I think this is more an indictment of how poorly some publications pick images than any sort of layout issue (or design decision). So probably a toggle throws the baby out with the bathwater. Saw a little cockroach and there was an article about a cockroach - okay, fair. Picture of what looks like a forest fire on an article about tuples - probably net negative.
The fact that some of the images are animated (presently: the "passport photos" associated with this story: <https://maxsiedentopf.com/passport-photos/>) is an absolute turn-off.
I'm often reading via an e-ink tablet. Whilst I can drop text quality to better support animations, the effect is a gross degredation of everything else, and of course, why the fuck would I want to see animations randomly?
"Animate on hover" is a setting I've long advocated for sites, and coded into CSS both for my own sites and as restylings of third-party sites. It's a compromise between constant distraction and being able to benefit from the very rarely actually useful animation. In the case of the passport photos story, the same effect could be achieved by a grid (2x2, 3x3) showing the variety of photos simultaneously. Detail isn't relevant, variety apparently is, and animation is a cheap eyeball-grabbing trick.
I saw the animation, but i was looking at the pdf i made - to offer a solution to another comment. No motion there; just meaningless images mixed with contextual images.
I made this to experiment with embeddings and explore how different ways of displaying information affect your perception.
It gets the top 100 stories, sends their html to GPT-4 to extract the main content (this was not producing good enough results with html parsing) and then gets an embedding using the title and content.
Likes/dislikes are stored in local storage and compared against all stories using cosine similarity to find the most relevant stories.
It costs about $10/day to run. I was thinking of offering additional value for a small subscription. Maybe more pages of the newspaper, full story content/comments, a weekly digest or ePub export or something?
I think some of the highest value from HN comes from the comments, and it's much harder to find the "best" ones, since they might be in threads you might not have otherwise read.
Not sure if it's a "premium feature" so to speak, but would be very cool to extend this to comments generally.
Definitely, comments are usually better than the article. I thought of a 'Letters to the Editors' section that shows top comments (https://news.ycombinator.com/bestcomments) and references the parent story, but it might not be as useful without the context.
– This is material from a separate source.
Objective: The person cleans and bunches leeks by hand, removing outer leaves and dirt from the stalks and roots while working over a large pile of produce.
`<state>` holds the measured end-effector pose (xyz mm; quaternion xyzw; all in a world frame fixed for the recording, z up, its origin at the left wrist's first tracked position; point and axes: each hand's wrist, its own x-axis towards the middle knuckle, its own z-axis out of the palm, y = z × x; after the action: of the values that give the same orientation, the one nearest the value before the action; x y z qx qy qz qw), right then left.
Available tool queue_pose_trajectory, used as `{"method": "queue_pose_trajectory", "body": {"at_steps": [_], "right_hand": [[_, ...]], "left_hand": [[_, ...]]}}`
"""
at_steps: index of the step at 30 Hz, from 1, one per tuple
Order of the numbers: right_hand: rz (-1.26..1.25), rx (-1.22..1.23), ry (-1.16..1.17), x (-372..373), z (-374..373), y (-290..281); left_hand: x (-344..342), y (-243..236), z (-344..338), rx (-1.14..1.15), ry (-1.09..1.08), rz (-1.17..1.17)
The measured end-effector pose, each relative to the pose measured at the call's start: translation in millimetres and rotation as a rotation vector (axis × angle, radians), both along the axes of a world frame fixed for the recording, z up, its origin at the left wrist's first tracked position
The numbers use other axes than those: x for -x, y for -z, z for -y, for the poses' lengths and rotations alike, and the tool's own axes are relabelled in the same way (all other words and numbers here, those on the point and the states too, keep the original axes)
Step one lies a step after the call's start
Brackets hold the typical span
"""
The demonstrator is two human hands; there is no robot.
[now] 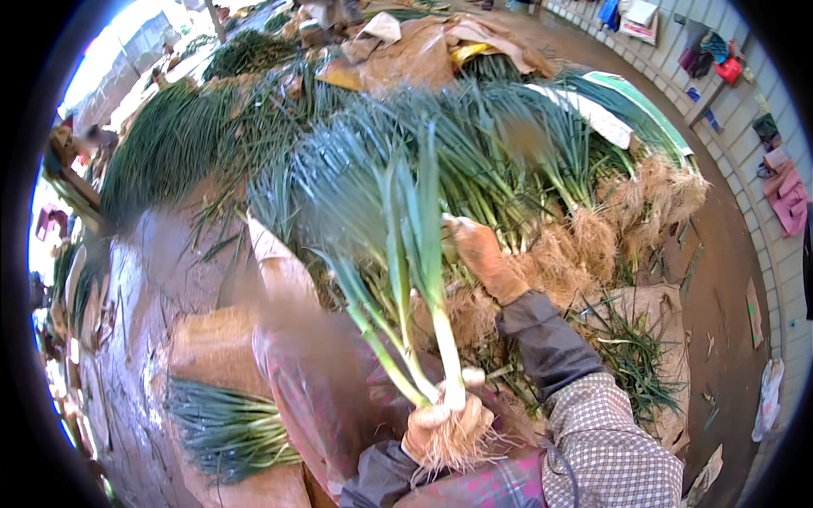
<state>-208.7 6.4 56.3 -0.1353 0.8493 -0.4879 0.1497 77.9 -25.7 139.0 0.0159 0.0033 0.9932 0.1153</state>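
Note:
My left hand, in a tan glove, is closed round the white lower ends of a few green onions low in front of me. Their pale roots hang over the fingers, and the green leaves point up and away. Farther off, my right hand, in a worn orange-tan glove, reaches to the near side of a large heap of green onions. Its fingers are partly hidden among the leaves, so their grip does not show. Tangled roots lie right beside that hand.
A sorted bundle of green onions lies on brown sacking at the left. Loose green scraps cover a sack at the right. Brown sheeting lies over the far heap. A pale wall with hanging items runs along the right.

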Motion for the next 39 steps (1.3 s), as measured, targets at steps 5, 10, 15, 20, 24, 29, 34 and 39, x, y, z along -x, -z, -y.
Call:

Maybe 'See Comments' here could load the comments on the same page? In a newspaper like style.
AI should be able to do "good enough" sentiment analysis combined with the "votes" should be able to quickly find agree/disagree and the quality of the comment - which should not be based merely on the number of complex words, or the length.
i certainly suspect that the 4chan and reddit datasets, combined with HN's, and building a LoRA that ranks the 4chan and reddit stuff lower and the good HN stuff higher. essentially, subtract all reddit and 4chan style comments from the set of HN comments' weights. Training SD loras was pretty quick but i haven't looked into LLM loras. regardless, the LLM with the HN-4chan&reddit can do sentiment analysis and use the votes; just feed it csv or json: votes, user, comment. I guess you could do votes/age as a cleanup, too.
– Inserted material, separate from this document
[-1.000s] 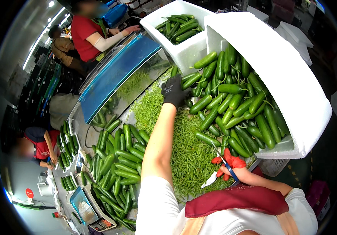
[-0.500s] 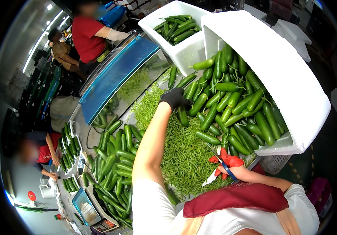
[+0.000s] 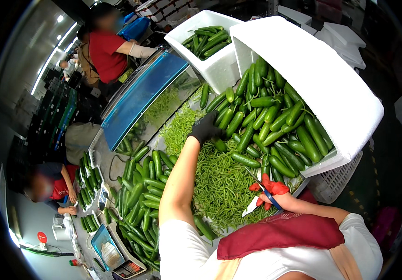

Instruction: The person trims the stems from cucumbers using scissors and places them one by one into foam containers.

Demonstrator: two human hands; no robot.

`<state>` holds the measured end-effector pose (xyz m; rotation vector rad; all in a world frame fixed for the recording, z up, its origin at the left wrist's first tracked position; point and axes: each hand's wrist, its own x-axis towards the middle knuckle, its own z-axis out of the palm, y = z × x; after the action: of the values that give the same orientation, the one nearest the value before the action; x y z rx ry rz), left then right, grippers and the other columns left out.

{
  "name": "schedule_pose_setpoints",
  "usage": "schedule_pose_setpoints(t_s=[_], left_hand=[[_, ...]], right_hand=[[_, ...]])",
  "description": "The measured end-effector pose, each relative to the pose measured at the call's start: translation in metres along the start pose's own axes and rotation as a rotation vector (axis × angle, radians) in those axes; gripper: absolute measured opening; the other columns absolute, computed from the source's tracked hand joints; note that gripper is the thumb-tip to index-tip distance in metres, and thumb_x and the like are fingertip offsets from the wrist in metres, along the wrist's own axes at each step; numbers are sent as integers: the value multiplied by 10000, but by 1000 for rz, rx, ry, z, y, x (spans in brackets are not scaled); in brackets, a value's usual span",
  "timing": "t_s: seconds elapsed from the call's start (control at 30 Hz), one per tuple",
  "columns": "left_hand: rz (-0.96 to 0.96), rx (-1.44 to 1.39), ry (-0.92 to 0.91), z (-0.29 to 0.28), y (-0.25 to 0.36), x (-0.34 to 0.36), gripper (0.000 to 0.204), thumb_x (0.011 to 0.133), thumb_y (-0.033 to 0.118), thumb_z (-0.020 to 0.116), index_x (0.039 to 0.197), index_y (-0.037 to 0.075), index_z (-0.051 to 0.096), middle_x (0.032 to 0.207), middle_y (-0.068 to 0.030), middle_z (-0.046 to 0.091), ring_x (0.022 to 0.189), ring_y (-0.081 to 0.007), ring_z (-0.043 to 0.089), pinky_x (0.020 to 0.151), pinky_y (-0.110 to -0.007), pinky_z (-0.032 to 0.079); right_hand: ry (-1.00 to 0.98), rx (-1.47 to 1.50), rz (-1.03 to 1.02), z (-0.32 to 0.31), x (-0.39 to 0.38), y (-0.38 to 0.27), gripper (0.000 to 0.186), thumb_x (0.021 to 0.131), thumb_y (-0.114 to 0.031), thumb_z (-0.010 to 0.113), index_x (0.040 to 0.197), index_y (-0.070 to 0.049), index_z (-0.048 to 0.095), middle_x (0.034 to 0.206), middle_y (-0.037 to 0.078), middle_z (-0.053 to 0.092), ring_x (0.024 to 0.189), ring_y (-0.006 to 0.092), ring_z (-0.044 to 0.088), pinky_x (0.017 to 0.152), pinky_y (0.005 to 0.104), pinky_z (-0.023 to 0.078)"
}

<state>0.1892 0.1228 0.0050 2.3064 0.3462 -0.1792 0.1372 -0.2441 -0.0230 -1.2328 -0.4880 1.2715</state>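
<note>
My left hand point(image 3: 203, 127), in a black glove, is closed on a cucumber point(image 3: 219, 143) above loose thin green beans point(image 3: 215, 182), at the edge of cucumbers point(image 3: 275, 121) spilling from a tipped white foam box point(image 3: 313, 60). My right hand point(image 3: 272, 193), in a red covering with some fingers bare, grips blue-handled scissors point(image 3: 265, 189) low at the right; a small white item point(image 3: 249, 209) shows beside it, its kind unclear. A pile of larger cucumbers point(image 3: 140, 205) lies left of my left forearm.
An upright foam box of cucumbers point(image 3: 187, 56) stands at the back beside a blue-topped machine point(image 3: 142, 102). Co-workers work behind it point(image 3: 107, 56) and at the left point(image 3: 56, 186), near packed cucumber trays point(image 3: 86, 182). A scale point(image 3: 107, 247) sits lower left; a plastic crate point(image 3: 336, 179) at right.
My left hand has drawn back toward me and taken a cucumber downward. The view has shifted slightly. The co-workers behind the machine have changed posture.
</note>
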Motion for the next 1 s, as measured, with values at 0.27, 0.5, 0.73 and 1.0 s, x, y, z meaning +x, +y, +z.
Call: schedule_pose_setpoints(t_s=[0.27, 0.5, 0.73, 1.0], left_hand=[[35, 138, 70, 12, 9, 12, 623, 621, 321, 822, 1096, 27, 548, 990, -139, 635, 891, -241, 604, 836, -374, 478], [325, 174, 413, 10, 35, -23, 580, 669, 210, 814, 1154, 46, 541, 1040, -106, 612, 914, -205, 603, 842, -365, 493], [487, -1670, 432, 21, 56, -107, 461, 916, 175, 569, 1345, 75, 435, 1419, -150, 437, 1356, -360, 352, 1130, -555, 260], [512, -2223, 435, 89, 87, -154, 455, 852, 183, 591, 1276, 39, 509, 1370, -168, 483, 1371, -391, 308, 1147, -631, 155]], right_hand=[[-15, -27, -17, 9, -9, -3, 337, 919, -95, 566, 1247, -20, 546, 999, 49, 638, 798, 99, 659, 539, 220, 540], [40, 13, -75, -3, -15, 5, 356, 913, -66, 563, 1260, 4, 523, 1133, 55, 605, 822, 125, 670, 549, 229, 556], [104, 18, -218, 7, -6, -5, 487, 899, -37, 560, 1367, -58, 428, 1221, 68, 574, 815, 111, 642, 571, 224, 525], [154, -290, -567, 15, 24, -10, 575, 870, -55, 596, 1402, -33, 377, 1028, 56, 591, 882, 128, 558, 810, 290, 461]])
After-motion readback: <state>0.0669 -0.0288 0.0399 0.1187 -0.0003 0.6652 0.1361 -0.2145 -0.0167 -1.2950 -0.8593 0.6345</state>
All this to say i still wouldn't read or use it. I'm not a fan of robots entertaining me.
> Likes/dislikes are stored in local storage and compared against all stories using cosine similarity to find the most relevant stories.
You're referring to using the embeddings for cosine similarity?
I am doing something similar with stocks. Taking several decades worth of 10-Q statements for a majority of stocks and weighted ETF holdings and using an autoencoder to generate embeddings that I run cosine and euclidean algorithms on via Rust WASM.
It seems to do well for a lot of searches, though some are questionable, but I believe that I know why. I'm training some different autoencoders to give it some different perspectives.
Nice – I like this a lot. I feel like I'd use this for slow-lane reading and the original HN site when I'm in a rush.
Regarding HTML to GPT-4, I seem to remember commenters here saying they got better results by converting the HTML to Markdown first, then sending to an LLM. Might save a bit of money too.
Thanks for the feedback! Print newspaper's have curation, which this lacks. I guess the main thing it takes from newspapers is the image and blurb that help give you a preview of the story.
There is a form of curation on HN and "editorial judgment" on HN and that's in the points a post has. A closer approximation of a newspaper would be possible by looking at the points of a post and maybe comparing that to other posts and then sizing headlines appropriately based on how "important" the HN community sees a given story.
Currently the 131M Buildings story shows the blog author picture and BIO instead of a summary of the actual story. Is this easily fixable or is it a tough problem.